É triste chegar à conclusão que o nossos dirigentes não estão minimamente preparados para lidar com o que aí vem. E é assustador constatar que estando o barril de crude à volta dos 135 dólares já tenha havido uma vítima mortal ficando o Estado (e a sociedade) impotentes para perceber para onde caminhamos. O que acontecerá quando estiver a 180 dólares? E a 250?
Por que razão não se revitalizam, desde já, as linhas de comboios para que possamos passar sem as chantagens dos camionistas? Porque demora tanto tempo o TGV para podermos continuar ligados à Espanha e à Europa? O tempo começa a escassear...

Parece-me que seremos a primeira nação do Ocidente a mergulhar na Idade Média.
Bom... em alguma coisa, para além do futebol, haveriamos de ser os primeiros...

Pão & Circo - A Pátria em grande



O que vale a este país ainda vão sendo os pontapés na bola. O primeiro e segundo jogo foram uma alegria tendo em conta que do outro lado não estavam propriamente onze pinos.
Maravilhosa foi, porém, a companhia. No primeiro jogo, da minha família (não toda, uma parte estava em Castelo de Vide, noutras festas em Lisboa, no Brasil e também na Suiça); no segundo jogo, dos meus amigos (não todos que não cabiam em minha casa!)
Ainda são estes momentos que fazem valer a pena a vida.
Só foi pena ter perdido o filme do primeiro jogo.

quarta-feira, 11 de junho de 2008

As minhas guerras nº3

No início parecia a aurora do dia da vitória.

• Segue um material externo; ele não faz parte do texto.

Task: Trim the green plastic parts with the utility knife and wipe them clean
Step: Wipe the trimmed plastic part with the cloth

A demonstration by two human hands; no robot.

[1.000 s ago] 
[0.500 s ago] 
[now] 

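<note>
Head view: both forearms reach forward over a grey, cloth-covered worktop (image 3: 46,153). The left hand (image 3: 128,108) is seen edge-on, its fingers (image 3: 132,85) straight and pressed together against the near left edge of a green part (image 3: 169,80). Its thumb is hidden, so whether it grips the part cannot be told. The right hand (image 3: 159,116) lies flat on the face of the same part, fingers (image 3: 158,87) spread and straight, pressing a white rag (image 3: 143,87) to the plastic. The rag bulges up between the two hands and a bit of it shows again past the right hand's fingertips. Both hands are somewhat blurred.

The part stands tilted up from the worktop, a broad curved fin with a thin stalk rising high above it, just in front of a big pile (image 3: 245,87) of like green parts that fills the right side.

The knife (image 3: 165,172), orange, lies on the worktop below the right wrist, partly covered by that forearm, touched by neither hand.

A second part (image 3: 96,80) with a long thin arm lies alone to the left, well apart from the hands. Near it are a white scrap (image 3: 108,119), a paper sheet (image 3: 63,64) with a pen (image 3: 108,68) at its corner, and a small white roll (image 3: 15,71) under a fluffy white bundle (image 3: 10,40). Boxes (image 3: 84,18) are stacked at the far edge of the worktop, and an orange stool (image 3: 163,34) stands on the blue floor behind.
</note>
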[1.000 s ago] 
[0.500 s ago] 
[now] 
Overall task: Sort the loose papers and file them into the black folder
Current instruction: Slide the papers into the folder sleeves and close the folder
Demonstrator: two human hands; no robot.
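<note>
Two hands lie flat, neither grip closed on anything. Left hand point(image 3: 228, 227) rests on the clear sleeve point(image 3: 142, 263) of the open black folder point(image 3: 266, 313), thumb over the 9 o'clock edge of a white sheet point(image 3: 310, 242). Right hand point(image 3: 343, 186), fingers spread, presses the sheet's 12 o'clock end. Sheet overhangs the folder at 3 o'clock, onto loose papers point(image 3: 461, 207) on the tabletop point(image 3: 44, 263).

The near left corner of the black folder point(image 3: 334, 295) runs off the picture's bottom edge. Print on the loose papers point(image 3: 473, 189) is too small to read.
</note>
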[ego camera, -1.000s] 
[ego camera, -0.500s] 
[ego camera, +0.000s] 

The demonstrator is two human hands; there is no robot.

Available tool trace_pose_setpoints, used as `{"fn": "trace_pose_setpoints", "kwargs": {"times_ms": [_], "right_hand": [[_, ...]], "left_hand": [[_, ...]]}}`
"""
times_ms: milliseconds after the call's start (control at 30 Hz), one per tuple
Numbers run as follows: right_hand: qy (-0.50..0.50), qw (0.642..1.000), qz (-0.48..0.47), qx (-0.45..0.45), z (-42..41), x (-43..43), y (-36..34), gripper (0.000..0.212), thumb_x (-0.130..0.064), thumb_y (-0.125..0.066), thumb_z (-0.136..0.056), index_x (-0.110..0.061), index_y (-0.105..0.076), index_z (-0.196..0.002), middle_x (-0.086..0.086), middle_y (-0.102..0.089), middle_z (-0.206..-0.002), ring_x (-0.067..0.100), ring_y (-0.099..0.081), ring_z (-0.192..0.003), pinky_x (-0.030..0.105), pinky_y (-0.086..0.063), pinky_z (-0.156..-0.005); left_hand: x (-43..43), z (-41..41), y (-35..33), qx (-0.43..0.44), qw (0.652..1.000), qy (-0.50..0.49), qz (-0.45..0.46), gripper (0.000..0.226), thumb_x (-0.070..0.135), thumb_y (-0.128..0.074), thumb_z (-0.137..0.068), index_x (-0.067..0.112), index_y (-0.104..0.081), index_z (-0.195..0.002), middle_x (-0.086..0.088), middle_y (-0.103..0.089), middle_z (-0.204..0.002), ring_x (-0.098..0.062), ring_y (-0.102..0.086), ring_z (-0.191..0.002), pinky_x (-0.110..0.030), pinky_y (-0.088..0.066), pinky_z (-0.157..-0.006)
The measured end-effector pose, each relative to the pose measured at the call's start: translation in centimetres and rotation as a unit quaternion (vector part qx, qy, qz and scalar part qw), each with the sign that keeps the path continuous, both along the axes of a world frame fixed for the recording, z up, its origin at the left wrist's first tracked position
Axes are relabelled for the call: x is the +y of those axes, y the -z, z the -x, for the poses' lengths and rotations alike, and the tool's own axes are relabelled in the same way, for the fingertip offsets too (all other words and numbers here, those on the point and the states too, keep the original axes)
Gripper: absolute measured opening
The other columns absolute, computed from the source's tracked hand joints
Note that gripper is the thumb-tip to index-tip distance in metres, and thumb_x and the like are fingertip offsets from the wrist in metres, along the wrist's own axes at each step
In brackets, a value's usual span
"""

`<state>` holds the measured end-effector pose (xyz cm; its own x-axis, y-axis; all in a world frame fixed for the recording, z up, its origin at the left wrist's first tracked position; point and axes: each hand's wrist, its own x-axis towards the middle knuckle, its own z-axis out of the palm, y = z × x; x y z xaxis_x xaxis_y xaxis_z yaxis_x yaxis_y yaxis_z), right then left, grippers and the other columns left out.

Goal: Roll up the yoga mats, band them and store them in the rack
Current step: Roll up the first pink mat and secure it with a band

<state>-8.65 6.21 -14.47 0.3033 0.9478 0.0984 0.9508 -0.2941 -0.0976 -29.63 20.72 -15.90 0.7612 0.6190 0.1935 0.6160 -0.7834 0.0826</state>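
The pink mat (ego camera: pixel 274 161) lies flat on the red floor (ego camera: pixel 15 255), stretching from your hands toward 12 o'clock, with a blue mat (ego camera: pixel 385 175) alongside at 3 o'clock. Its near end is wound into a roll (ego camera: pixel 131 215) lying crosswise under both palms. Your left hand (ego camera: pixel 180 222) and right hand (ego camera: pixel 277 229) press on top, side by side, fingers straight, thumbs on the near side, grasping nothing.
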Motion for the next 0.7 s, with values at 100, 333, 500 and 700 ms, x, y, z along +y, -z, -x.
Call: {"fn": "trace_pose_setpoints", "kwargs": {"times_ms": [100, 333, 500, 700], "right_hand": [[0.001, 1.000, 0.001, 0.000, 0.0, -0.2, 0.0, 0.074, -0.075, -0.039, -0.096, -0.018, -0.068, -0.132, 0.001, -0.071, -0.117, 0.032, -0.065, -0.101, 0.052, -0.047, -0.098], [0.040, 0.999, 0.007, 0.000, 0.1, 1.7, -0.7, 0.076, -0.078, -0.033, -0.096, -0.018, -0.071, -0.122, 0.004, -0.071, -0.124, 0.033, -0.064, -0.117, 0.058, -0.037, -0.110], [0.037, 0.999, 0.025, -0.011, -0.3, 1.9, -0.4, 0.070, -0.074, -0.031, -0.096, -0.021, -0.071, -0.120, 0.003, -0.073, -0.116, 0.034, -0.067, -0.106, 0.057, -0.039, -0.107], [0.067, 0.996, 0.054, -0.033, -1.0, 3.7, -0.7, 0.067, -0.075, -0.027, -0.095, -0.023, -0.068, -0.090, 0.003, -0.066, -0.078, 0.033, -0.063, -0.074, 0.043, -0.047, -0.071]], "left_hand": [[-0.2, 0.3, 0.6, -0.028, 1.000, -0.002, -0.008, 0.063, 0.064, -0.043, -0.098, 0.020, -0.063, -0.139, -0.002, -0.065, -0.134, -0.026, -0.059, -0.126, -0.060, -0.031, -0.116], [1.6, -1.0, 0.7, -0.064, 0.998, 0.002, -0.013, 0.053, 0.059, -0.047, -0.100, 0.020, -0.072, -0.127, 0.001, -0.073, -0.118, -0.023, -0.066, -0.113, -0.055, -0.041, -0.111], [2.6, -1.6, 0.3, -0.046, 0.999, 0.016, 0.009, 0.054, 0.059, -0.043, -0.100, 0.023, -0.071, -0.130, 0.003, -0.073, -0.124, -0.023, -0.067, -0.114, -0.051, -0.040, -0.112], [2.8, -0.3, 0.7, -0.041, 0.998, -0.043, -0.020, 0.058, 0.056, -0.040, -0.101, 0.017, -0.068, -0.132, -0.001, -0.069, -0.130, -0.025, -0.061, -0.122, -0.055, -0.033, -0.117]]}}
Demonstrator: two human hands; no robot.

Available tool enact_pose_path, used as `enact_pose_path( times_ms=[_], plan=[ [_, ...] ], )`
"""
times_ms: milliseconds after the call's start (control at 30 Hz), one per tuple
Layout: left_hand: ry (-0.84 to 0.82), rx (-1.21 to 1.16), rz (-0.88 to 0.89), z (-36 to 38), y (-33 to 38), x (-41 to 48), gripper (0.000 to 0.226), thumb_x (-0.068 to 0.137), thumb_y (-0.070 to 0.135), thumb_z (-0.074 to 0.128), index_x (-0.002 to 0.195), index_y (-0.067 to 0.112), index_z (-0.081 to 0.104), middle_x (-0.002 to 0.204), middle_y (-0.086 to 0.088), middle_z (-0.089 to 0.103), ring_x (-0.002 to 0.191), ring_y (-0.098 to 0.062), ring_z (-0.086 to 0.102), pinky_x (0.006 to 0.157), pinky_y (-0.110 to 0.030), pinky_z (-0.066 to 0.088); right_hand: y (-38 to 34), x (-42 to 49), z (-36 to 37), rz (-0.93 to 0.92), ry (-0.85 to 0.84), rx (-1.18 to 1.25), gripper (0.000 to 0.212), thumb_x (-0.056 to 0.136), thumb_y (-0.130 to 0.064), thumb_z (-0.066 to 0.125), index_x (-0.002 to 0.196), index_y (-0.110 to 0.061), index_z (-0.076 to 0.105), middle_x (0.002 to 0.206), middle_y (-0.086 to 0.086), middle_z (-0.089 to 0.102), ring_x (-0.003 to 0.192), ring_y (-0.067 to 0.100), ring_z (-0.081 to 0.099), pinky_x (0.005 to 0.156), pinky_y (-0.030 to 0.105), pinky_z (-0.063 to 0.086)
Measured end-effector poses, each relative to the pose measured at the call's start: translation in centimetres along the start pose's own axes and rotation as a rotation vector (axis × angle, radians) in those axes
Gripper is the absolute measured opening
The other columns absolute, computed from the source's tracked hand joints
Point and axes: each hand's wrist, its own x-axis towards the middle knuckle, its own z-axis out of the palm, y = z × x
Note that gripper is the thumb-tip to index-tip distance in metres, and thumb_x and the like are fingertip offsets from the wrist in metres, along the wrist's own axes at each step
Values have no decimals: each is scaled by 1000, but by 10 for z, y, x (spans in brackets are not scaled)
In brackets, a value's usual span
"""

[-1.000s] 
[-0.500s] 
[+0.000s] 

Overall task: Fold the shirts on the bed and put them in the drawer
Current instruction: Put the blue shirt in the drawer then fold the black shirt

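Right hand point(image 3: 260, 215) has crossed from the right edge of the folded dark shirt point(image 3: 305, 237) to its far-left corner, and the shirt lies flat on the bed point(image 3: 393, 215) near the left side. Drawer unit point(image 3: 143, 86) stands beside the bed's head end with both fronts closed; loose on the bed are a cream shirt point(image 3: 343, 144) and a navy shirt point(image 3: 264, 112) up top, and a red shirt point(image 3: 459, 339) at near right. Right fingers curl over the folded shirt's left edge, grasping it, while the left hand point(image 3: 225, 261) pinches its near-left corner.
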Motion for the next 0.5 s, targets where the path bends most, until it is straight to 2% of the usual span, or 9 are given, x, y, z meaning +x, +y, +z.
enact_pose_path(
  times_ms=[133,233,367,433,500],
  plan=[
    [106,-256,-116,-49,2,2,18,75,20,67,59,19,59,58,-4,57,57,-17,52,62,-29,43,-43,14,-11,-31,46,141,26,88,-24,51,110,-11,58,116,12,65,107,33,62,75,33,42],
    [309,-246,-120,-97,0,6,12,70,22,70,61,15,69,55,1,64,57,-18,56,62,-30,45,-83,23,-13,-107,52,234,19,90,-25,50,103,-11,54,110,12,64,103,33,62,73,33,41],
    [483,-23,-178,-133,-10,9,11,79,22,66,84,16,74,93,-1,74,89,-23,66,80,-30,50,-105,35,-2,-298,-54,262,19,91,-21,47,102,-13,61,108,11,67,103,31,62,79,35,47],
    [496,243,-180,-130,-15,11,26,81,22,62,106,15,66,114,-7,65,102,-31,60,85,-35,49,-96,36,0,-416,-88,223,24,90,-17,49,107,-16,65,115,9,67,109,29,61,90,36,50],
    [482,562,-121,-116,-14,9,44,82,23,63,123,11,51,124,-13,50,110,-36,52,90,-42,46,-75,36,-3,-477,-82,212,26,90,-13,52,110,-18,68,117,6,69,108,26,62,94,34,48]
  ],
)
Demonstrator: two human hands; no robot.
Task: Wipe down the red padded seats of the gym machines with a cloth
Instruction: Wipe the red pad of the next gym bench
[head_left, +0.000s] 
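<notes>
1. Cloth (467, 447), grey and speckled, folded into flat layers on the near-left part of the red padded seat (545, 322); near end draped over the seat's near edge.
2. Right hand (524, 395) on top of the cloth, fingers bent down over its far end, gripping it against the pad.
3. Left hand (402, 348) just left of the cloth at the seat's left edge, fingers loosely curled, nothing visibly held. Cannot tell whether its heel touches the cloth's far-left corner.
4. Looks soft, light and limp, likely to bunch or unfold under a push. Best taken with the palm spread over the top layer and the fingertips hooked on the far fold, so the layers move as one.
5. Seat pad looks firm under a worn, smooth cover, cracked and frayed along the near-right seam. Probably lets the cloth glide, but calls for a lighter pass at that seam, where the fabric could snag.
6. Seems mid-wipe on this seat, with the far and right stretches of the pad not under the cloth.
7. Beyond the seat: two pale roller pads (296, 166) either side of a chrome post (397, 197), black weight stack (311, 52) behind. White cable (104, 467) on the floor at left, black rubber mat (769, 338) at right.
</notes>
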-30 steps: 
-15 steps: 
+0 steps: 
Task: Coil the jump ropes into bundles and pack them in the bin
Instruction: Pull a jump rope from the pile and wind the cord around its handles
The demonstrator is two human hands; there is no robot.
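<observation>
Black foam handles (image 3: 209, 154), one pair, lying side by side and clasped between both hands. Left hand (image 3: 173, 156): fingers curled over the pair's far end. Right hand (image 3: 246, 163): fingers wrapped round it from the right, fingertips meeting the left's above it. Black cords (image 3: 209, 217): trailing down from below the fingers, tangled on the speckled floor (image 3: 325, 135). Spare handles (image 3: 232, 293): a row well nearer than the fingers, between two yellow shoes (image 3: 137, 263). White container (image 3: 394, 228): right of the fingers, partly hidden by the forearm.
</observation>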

Surpreendido por um raiar isento de dificuldades a força expedicionária conseguiu mesmo desembarcar um dia antes do previsto. E foi gloriosa a manhã: parecia a paz final, ali tão perto, despontando entre o calor da chegada do verão e a conquista sucessiva das encruzilhadas estratégicas.
Veio depois o dia seguinte; pequenas vitórias acompanharam o evoluir das horas. Chegou a tarde, sob os gritos da multidão entrou-se na cidade aparentemente deserta de forças hostis. Seria possível tamanha facilidade?
Desabou então o céu no auge da alegria. Uma parede de artilharia irrompeu. Tão furiosa e certeira foi a salva que ainda ecoavam gritos de alegria quando se percebeu que a fortuna virara já as costas aos até aí vitoriosos soldados. E num segundo, como em tantas outras batalhas, o cruel deus da guerra, transformou a felicidade em debandada.
Restou fugir para as colinas junto à praia. Cavar lamacentos buracos e esperar, uma vez mais, a eterna guerra de atrito que a campanha pretendia acabar.
Que sucedeu? Que beijo roubado a que citadina despoletou as iras? Que funesto acontecimento transformou esta campanha num novo Gallipoli?